Working data>
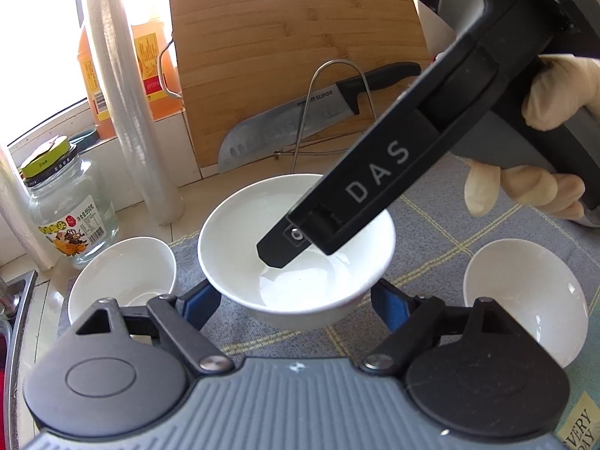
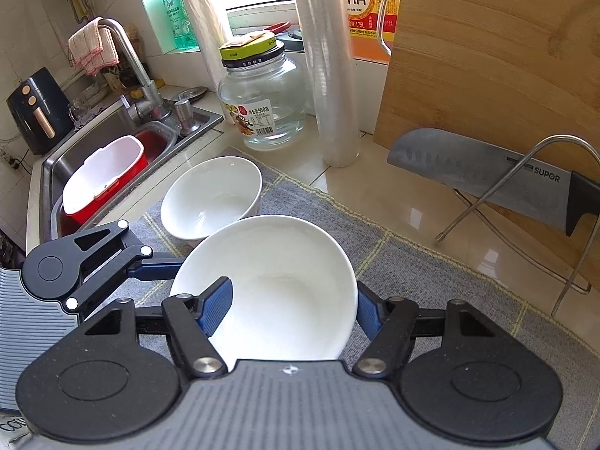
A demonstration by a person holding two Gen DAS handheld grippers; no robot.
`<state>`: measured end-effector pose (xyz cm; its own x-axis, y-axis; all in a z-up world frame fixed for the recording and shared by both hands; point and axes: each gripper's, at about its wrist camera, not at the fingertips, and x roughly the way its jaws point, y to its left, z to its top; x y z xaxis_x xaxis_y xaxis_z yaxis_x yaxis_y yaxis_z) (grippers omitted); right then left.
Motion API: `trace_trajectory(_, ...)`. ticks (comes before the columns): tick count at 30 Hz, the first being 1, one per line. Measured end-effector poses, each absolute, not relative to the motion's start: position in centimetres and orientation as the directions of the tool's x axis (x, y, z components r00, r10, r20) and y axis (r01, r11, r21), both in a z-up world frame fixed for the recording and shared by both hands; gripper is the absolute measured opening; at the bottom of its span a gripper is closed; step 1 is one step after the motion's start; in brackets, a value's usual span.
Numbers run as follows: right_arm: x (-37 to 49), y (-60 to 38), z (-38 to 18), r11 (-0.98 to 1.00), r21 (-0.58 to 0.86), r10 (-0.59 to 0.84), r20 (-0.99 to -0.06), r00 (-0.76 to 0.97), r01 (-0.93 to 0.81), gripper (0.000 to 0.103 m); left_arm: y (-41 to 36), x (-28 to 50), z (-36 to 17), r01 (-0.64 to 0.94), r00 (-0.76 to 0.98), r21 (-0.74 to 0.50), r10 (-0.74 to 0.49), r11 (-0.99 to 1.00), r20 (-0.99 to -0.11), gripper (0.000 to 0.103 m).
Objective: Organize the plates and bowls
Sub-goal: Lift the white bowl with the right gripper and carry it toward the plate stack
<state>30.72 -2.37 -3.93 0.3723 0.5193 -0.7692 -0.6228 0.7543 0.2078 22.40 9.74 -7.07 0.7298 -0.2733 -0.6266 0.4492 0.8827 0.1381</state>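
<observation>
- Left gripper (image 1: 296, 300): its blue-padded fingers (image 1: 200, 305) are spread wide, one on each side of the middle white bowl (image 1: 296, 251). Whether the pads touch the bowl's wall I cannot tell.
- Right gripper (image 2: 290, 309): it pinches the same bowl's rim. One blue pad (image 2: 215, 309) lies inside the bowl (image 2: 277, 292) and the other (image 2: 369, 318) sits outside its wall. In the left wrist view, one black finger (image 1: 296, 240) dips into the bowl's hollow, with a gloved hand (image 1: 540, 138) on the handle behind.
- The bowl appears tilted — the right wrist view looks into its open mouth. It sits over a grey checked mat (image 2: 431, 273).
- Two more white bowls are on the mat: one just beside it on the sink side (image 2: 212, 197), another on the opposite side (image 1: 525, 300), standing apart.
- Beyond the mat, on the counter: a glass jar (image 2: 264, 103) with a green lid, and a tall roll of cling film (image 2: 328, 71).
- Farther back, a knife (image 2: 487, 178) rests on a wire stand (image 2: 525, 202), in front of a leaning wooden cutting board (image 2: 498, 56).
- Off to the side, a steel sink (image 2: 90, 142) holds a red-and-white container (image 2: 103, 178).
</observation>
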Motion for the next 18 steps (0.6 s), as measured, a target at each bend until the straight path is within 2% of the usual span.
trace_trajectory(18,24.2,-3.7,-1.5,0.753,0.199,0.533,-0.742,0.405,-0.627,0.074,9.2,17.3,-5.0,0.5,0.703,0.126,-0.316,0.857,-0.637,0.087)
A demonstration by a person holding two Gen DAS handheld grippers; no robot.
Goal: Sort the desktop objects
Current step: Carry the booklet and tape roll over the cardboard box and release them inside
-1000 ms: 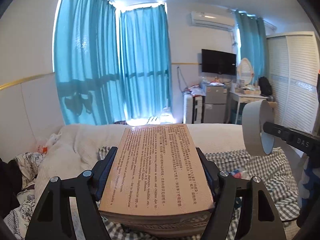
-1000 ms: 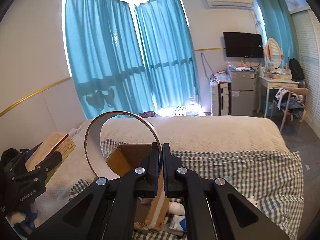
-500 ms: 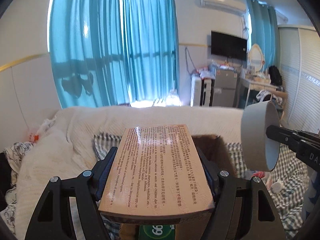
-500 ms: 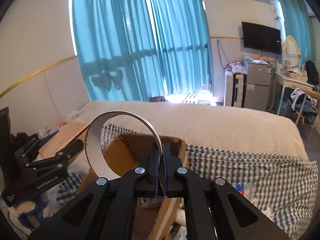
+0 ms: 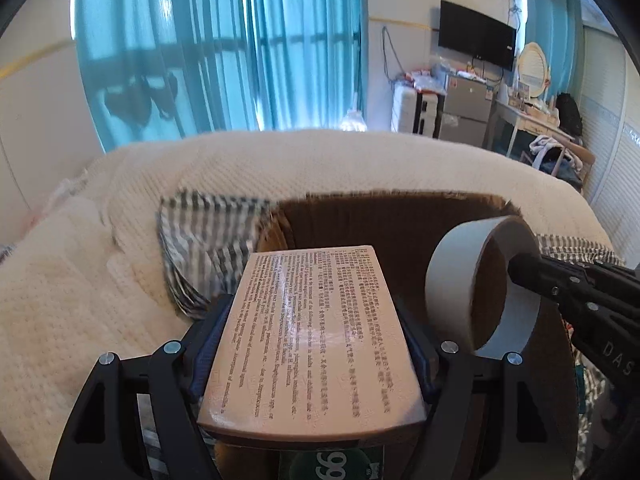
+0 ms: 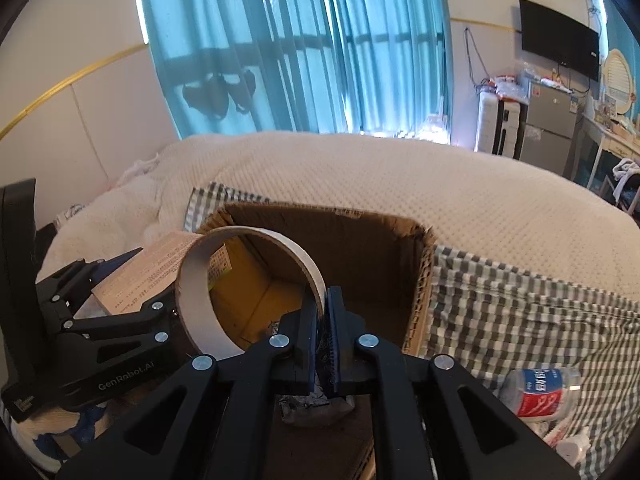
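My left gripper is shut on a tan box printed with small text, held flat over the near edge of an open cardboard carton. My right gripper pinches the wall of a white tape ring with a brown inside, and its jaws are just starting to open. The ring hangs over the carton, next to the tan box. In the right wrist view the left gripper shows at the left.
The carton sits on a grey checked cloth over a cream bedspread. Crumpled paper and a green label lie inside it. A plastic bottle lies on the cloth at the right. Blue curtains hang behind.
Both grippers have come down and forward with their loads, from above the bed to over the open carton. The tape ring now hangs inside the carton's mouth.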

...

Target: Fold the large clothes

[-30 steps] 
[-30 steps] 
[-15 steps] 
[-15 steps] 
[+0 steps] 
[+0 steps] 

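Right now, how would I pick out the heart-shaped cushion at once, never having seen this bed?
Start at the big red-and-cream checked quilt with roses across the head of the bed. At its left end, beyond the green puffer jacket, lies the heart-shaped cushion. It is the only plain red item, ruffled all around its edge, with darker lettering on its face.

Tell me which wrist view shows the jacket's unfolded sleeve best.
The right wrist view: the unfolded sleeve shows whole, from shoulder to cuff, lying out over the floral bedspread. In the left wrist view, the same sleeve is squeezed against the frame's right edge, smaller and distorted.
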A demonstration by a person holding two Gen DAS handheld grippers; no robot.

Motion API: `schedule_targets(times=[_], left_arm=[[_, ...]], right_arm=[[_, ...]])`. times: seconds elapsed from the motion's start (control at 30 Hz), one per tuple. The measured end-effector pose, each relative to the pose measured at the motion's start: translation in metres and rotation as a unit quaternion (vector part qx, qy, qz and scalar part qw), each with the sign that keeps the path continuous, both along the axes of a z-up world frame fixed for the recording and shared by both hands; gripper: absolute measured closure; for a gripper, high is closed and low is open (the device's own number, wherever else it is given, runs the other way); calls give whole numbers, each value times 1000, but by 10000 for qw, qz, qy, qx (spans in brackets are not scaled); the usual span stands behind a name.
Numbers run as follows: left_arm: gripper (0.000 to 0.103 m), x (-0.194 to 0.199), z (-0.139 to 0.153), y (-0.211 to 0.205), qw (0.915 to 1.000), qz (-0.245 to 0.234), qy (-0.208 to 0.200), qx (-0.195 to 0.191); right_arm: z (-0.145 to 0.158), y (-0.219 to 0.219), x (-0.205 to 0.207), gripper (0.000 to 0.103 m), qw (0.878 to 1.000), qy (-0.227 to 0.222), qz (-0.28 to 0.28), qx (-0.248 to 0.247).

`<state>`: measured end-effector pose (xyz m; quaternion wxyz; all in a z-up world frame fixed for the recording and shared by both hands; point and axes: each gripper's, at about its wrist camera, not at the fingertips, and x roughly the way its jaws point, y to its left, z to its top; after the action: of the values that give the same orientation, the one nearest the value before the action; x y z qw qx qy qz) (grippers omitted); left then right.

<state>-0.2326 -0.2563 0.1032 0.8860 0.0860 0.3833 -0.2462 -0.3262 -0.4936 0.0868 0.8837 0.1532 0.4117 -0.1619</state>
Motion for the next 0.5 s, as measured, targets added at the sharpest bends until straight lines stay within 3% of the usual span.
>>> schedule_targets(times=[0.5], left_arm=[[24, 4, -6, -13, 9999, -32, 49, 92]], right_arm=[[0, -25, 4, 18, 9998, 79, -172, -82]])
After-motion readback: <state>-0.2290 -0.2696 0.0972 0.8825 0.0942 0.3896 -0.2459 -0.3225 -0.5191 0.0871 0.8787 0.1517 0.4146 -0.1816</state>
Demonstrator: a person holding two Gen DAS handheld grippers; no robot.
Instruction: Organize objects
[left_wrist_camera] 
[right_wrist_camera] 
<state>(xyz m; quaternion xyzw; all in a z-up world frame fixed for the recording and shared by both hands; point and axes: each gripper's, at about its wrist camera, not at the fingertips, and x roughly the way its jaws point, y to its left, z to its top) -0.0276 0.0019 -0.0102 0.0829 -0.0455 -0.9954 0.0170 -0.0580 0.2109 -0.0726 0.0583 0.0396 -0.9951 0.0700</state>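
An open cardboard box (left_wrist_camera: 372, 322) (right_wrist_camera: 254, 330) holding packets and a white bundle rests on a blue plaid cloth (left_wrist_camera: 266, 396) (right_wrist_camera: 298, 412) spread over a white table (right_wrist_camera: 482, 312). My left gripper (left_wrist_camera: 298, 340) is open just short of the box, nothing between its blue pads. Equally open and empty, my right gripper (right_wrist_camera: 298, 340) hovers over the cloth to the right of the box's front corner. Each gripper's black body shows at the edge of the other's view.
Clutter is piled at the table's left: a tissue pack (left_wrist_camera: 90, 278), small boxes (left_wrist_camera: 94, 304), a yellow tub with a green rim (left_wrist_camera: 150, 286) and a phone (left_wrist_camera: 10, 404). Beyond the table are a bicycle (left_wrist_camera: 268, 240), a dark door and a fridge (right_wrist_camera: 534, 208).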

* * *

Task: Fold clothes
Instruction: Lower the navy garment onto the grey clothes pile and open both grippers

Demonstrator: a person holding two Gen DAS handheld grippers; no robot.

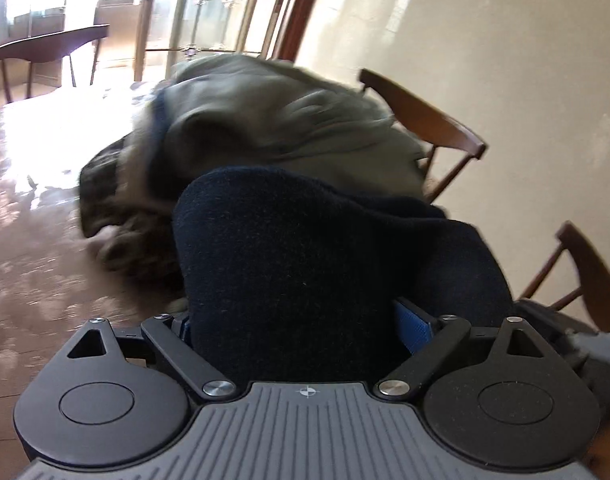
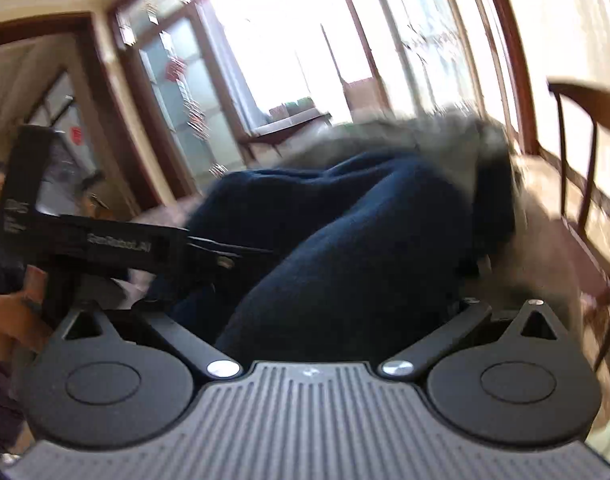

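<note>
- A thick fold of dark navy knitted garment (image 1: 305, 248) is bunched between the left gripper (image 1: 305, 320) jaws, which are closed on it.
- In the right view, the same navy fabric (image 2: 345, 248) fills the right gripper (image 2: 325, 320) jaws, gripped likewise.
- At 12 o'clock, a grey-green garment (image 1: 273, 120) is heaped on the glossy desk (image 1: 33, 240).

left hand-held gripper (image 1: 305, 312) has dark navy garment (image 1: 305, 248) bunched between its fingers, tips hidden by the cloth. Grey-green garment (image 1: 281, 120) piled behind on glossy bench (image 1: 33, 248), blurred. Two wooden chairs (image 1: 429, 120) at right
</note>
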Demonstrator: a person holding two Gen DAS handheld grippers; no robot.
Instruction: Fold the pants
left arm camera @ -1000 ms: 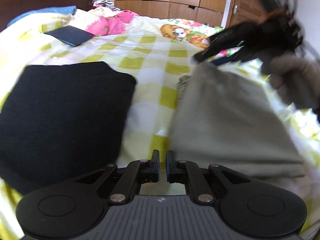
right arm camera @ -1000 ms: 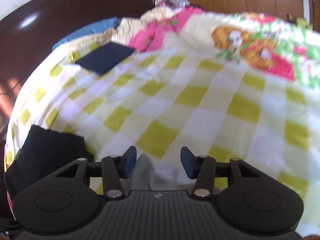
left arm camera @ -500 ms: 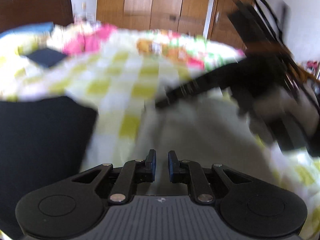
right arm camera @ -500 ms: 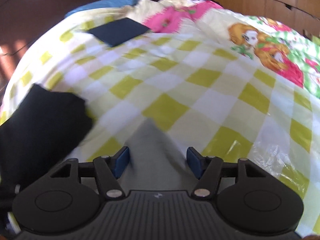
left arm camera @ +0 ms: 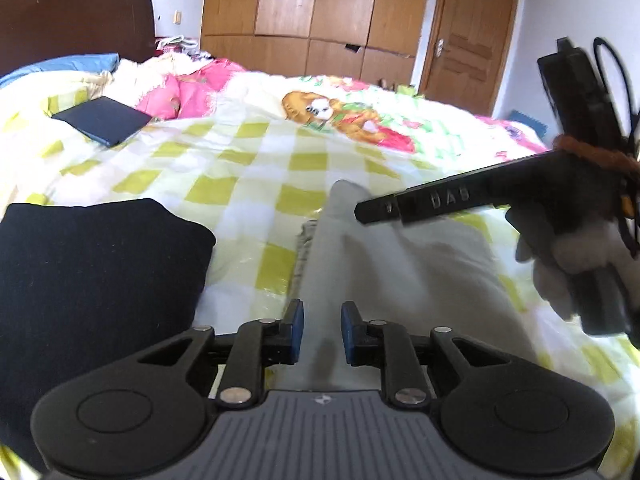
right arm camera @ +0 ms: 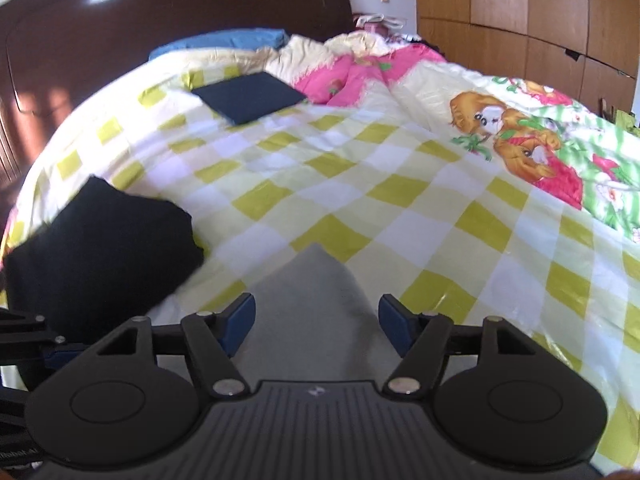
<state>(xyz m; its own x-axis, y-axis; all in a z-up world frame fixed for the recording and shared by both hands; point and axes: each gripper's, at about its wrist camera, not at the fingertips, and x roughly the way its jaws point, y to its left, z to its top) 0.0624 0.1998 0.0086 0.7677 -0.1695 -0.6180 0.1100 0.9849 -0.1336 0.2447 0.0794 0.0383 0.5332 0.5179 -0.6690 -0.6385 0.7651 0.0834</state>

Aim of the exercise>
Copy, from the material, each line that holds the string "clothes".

Written solution>
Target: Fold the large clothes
Task: Fold clothes
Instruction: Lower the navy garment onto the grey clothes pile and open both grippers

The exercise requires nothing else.